Print out the data exactly, keeping every image out of it.

== DATA BELOW

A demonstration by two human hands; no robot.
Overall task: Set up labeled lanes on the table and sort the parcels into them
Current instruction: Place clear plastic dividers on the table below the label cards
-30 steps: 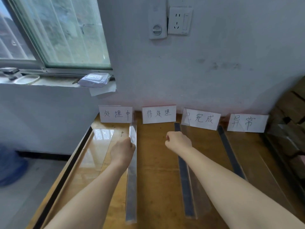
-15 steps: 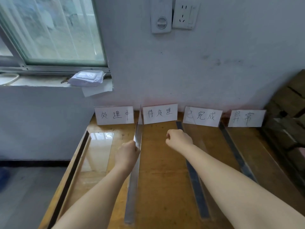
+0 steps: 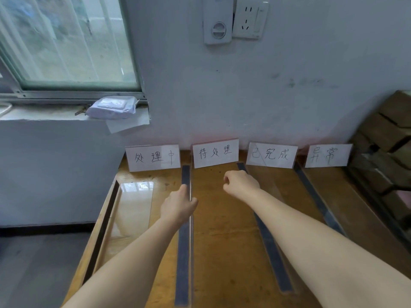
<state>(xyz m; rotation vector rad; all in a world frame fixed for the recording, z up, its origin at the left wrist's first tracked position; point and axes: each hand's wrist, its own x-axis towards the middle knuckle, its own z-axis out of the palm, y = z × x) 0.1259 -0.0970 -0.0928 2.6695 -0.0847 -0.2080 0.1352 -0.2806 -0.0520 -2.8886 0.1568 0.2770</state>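
Your left hand [image 3: 178,207] grips clear divider [image 3: 183,252] on table [image 3: 222,252] — long axis 6-to-12, far end beside 处理中 card [image 3: 153,157]. Right hand [image 3: 241,182] curled, nothing seen in it, at 2 — left nearer.

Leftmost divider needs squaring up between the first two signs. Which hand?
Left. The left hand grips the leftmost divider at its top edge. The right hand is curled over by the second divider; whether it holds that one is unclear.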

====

◆ EXPECTED ANSWER
A demonstration by two human hands; no robot.
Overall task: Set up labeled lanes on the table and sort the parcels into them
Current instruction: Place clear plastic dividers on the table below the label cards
-30 steps: 
-15 steps: 
+0 steps: 
<state>(xyz m; rotation vector rad; all in a world frame fixed for the recording, z up, its origin at the left wrist's first tracked position; point and axes: each hand's wrist, its own x-axis towards the middle knuckle, its own z-axis out of the palm, y = z × x) 0.1259 -0.0970 -0.0928 2.6695 -0.0847 -0.2080 0.1352 -0.2806 -0.0520 -2.8886 0.1568 0.2770</state>
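Your left hand [image 3: 178,207] grips clear divider [image 3: 183,252] on table [image 3: 222,252] — long axis 6-to-12, far end beside 处理中 card [image 3: 153,157]. Right hand [image 3: 241,182] curled, nothing seen in it, at 2 — left nearer.

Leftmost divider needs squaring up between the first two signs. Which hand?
Left. The left hand grips the leftmost divider at its top edge. The right hand is curled over by the second divider; whether it holds that one is unclear.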

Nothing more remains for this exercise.